■ Required action ■
Give every line of the material again, exactly as written.

■ Data segment ■
+ + +

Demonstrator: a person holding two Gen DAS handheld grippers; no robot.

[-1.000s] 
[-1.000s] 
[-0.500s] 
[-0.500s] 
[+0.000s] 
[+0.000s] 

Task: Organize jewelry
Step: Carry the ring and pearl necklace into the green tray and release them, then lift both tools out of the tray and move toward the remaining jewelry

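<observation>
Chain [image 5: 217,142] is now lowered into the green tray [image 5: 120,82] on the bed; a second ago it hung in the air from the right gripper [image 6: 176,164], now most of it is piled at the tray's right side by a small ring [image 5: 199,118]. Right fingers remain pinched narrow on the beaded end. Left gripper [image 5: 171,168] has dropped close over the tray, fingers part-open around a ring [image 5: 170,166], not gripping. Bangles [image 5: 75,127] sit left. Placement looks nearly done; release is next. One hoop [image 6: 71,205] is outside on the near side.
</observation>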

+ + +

■ Response ■
Demonstrator: a person holding two Gen DAS handheld grippers; no robot.

[-1.000s] 
[-1.000s] 
[-0.500s] 
[-0.500s] 
[+0.000s] 
[+0.000s] 

Task: Organize jewelry
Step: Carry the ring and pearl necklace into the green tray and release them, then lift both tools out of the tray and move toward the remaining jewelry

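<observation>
Chain [image 5: 217,142] is now lowered into the green tray [image 5: 120,82] on the bed; a second ago it hung in the air from the right gripper [image 6: 176,164], now most of it is piled at the tray's right side by a small ring [image 5: 199,118]. Right fingers remain pinched narrow on the beaded end. Left gripper [image 5: 171,168] has dropped close over the tray, fingers part-open around a ring [image 5: 170,166], not gripping. Bangles [image 5: 75,127] sit left. Placement looks nearly done; release is next. One hoop [image 6: 71,205] is outside on the near side.
</observation>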

Nothing more belongs to this answer.